# Crestview Take Two



## Kozman (Jan 11, 2008)

Well, Wade put one together and from what I hear, not to many of us Crestview folks made it out.

I'll be glad to host another try....I've got the "Man Cave" with a pool table and dart board, Hot Tub and above ground pool (Still Green but working on it). I've got the grill, the smoker and the fish fryer......

I'm up by Crestview HS, Wade knows who I am (if he remembers me I haven't been on the forum alot in the past year or so.)

I was thinking about a Sunday afternoon until when ever the last person leaves.....I'll be glad to smoke a brisket or two....Hell, I'm good for this Sunday if anyone is interested. Family is more than welcome. 

Lets see if anyone bites........

Tim


----------



## Downtime2 (Sep 27, 2007)

I am surely interested.


----------



## Kozman (Jan 11, 2008)

Well, the way I look at it....We could all meet at a bar and pay to play pool and pay $2.50 and up for drinks.....OR

We can party our asses off and play pool and darts for free, and drink our choice for what ever the bottle costs down at Cash's?

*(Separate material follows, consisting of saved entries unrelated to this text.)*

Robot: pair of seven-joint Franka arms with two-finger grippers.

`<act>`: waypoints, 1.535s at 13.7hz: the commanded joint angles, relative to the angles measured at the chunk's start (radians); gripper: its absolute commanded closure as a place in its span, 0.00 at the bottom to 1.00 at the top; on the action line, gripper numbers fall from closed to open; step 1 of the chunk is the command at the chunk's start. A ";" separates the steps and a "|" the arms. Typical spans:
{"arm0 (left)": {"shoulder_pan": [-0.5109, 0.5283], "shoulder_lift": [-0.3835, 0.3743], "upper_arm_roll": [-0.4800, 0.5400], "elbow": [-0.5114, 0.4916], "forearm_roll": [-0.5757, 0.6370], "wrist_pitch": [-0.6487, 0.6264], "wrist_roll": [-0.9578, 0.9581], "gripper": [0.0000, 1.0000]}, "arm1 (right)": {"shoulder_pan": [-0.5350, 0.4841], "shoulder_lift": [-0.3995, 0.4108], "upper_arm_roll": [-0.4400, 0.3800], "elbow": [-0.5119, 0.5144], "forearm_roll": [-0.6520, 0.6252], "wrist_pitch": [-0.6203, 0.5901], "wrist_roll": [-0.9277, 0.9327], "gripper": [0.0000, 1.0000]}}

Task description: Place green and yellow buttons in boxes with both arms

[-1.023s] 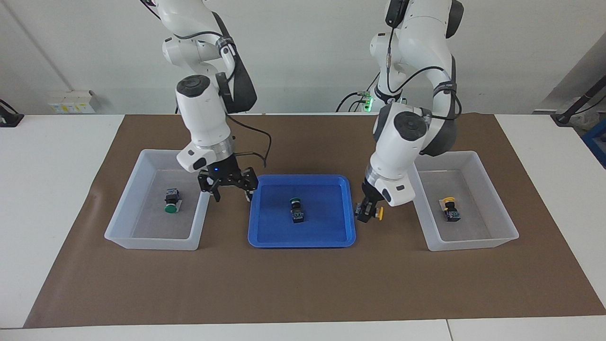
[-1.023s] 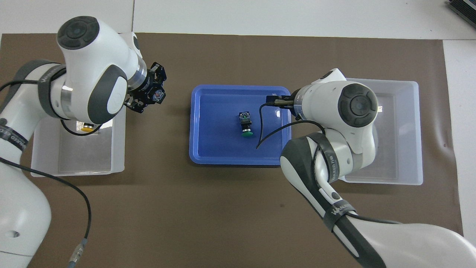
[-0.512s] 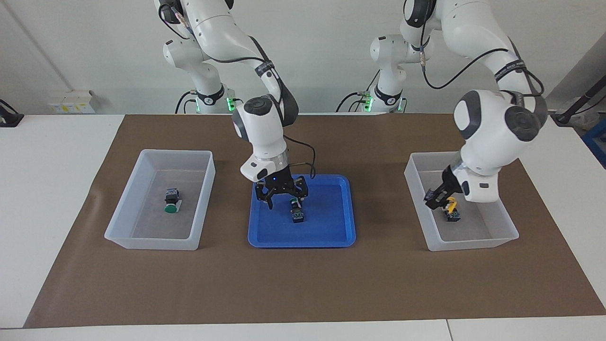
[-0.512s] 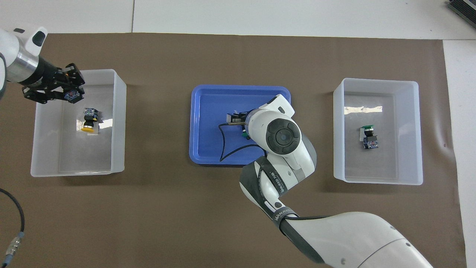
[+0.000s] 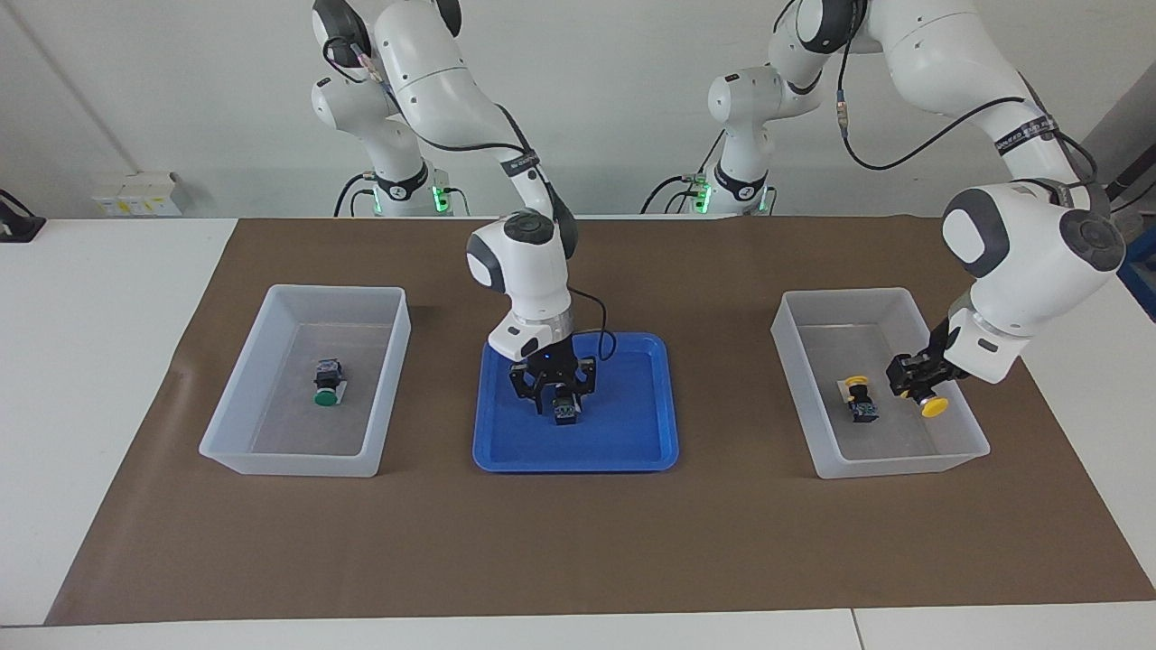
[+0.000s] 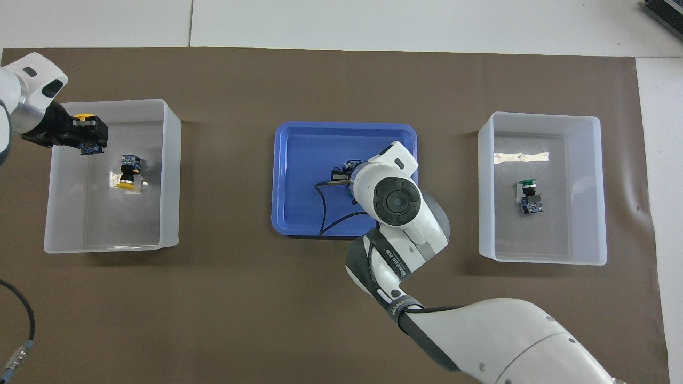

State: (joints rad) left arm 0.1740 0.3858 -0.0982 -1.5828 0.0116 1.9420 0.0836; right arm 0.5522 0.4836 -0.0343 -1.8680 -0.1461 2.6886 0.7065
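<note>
Two of the four buttons are already boxed, so by my reading the task stands about half done, with both remaining buttons in hand or nearly so.

On the surface (image 5: pixel 578 542), the left arm (image 5: pixel 1020 253) reaches over the box at its own end, and the right arm (image 5: pixel 524 262) reaches down into the tray between the boxes.

The left-end box (image 5: pixel 903 465) holds the first yellow button (image 5: pixel 860 399), lying on its floor. The right-end box (image 5: pixel 289 462) holds the first green button (image 5: pixel 327 383), also lying on its floor. The blue tray (image 5: pixel 664 406) sits between the two boxes with one button left in it.

The left jaws are clamped on the second yellow button (image 5: pixel 932 407), gripping its black body with the cap pointing outward. It hangs over the left-end box, above the wall toward the table's end, and is not yet let go. What is left there looks like a short lowering and a release.

The right jaws are down in the tray with a finger on either side of the second green button (image 5: pixel 566 411). I cannot tell whether they have closed on it or only bracket it. That button is the longer job: grip, lift, carry to the right-end box, release.
</note>
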 commanded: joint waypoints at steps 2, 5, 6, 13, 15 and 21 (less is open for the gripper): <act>0.059 -0.048 -0.003 -0.146 0.016 0.112 0.155 1.00 | -0.014 -0.042 -0.003 -0.016 -0.033 -0.006 0.047 1.00; 0.062 -0.051 -0.003 -0.198 0.039 0.155 0.159 1.00 | -0.081 -0.150 -0.001 -0.016 -0.030 -0.102 0.022 1.00; 0.061 -0.051 -0.003 -0.198 0.045 0.153 0.159 1.00 | -0.125 -0.196 0.002 -0.016 -0.026 -0.151 -0.026 1.00; 0.042 -0.045 -0.005 -0.155 0.051 0.105 0.159 0.16 | -0.414 -0.319 0.002 -0.046 -0.010 -0.387 -0.562 1.00; 0.032 -0.039 -0.006 -0.062 0.053 0.001 0.157 0.16 | -0.471 -0.355 0.001 -0.127 0.057 -0.385 -0.689 1.00; -0.050 -0.039 -0.002 0.269 0.096 -0.438 0.154 0.15 | -0.543 -0.384 0.002 -0.287 0.129 -0.322 -0.763 0.83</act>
State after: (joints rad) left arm 0.1591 0.3364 -0.1143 -1.4192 0.0648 1.6214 0.2360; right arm 0.0292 0.1362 -0.0483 -2.0880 -0.0573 2.3182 -0.0289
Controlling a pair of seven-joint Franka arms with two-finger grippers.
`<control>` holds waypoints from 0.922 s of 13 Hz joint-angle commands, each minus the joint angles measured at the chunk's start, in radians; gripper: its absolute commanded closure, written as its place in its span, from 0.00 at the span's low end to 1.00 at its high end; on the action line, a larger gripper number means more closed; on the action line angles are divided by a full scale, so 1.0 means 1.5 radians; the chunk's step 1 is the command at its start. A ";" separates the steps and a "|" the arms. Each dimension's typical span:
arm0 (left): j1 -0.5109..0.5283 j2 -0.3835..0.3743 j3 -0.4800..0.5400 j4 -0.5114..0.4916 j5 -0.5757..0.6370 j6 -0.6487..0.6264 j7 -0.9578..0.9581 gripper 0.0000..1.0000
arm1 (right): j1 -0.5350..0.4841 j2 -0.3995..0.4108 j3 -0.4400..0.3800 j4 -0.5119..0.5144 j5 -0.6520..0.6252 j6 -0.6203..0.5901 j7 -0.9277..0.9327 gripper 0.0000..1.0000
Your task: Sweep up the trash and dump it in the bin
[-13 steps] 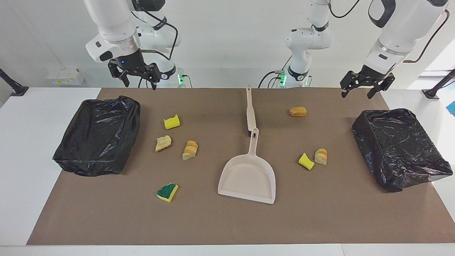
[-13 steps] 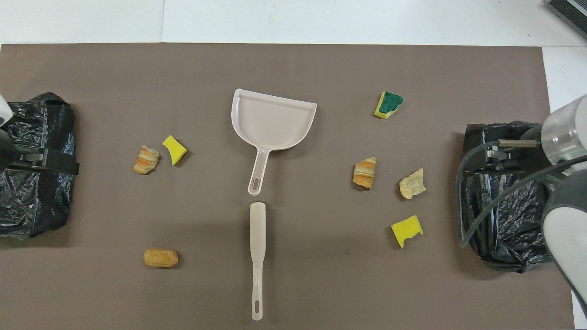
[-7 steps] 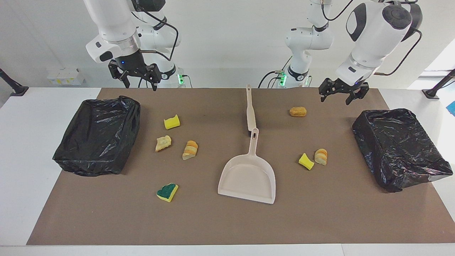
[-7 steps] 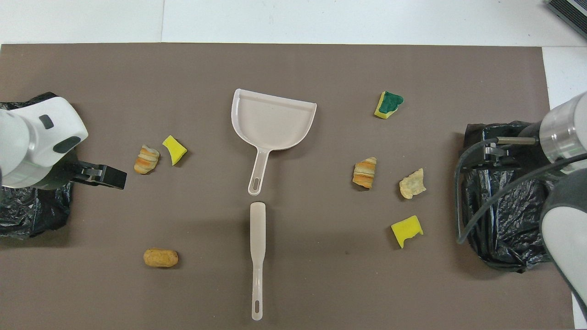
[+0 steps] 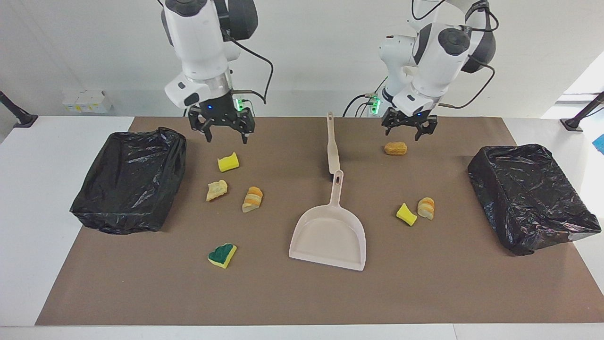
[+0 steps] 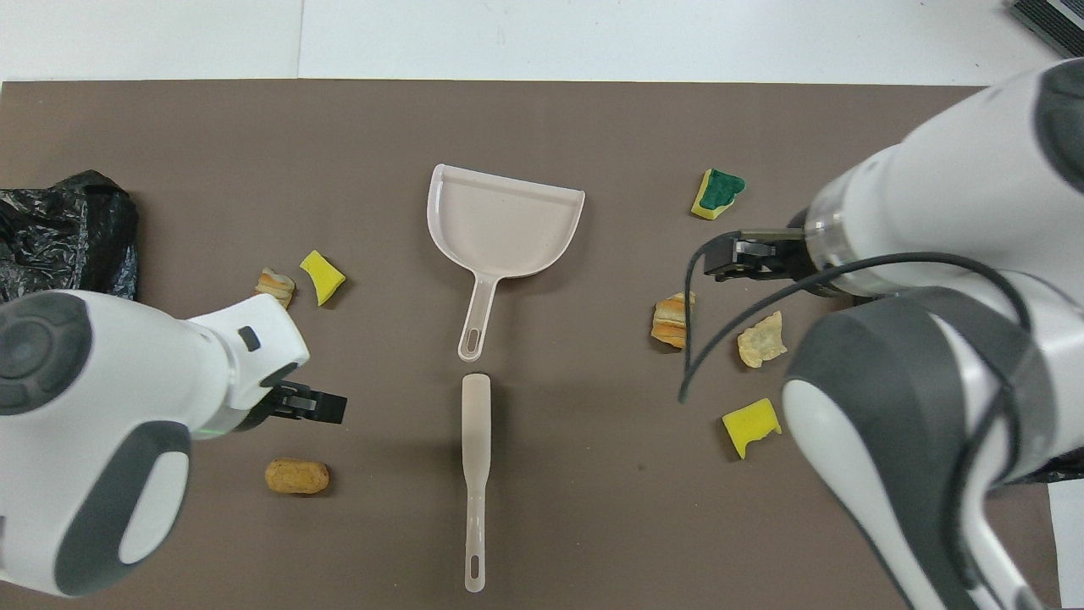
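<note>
We are swinging both arms in from the two black bins toward the middle of the table. A moment ago they were hanging up by the bins. Now our left gripper is hanging over the bread roll, fingers apart and holding nothing. Our right gripper is over the yellow sponge chunk, fingers apart too. The brush and dustpan are lying untouched in the middle. All the trash is lying on the brown mat, so we think sweeping is only starting.
</note>
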State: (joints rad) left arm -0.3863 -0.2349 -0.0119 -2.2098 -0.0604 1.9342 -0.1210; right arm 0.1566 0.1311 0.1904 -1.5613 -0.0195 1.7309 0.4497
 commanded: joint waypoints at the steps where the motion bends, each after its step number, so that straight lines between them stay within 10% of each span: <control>1: -0.106 -0.022 0.010 -0.098 -0.003 0.103 -0.098 0.00 | 0.060 0.111 0.000 0.071 -0.021 0.047 0.082 0.00; 7: -0.320 0.024 0.010 -0.261 -0.003 0.382 -0.288 0.00 | 0.193 0.306 -0.007 0.201 -0.076 0.115 0.257 0.00; 11: -0.342 0.026 0.002 -0.260 -0.003 0.375 -0.343 0.00 | 0.223 0.357 -0.007 0.205 -0.077 0.189 0.292 0.00; 12: -0.342 0.025 -0.004 -0.260 -0.002 0.372 -0.352 0.26 | 0.229 0.369 -0.007 0.207 -0.077 0.196 0.292 0.00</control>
State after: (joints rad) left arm -0.8840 -0.1824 -0.0192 -2.5903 -0.0607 2.4960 -0.6143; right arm 0.4922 0.6423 0.1793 -1.2942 -0.1134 2.0106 0.8623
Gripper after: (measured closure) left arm 0.004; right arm 0.000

Wade....You still need to stop out and see the boat.....

Tim


----------



## Downtime2 (Sep 27, 2007)

PM me your address....


----------



## Kozman (Jan 11, 2008)

I guess I should post this.....My Cell Number is 850-259-5860

Tim


----------



## afishhard (Oct 6, 2007)

I'm up for it. Sounds like we could be neighbors, I live close to HS also.


----------



## Kozman (Jan 11, 2008)

Well, Its not the Bash I was thinking about, but the Wife is heading out for dinner Saturday Night.....Anyone feel like stopping by and shooting the breeze over a beer or two and shooting some Pool or throwing Darts....Let me know.

I work til 6pm tomorrow, but will be home shortly after.

Tim


----------



## King Mike (Apr 15, 2008)

i live just north of the high school off of auburn rd. Id stop by just to meet some more forum members just let me know what time.


----------



## Kozman (Jan 11, 2008)

Well, I'm free tonight. My wife will be down in FWB and I'll be bumming around the house. Drop me a PM and I'll send you my address. I'd really like to meet more of y'all. 

Tim


----------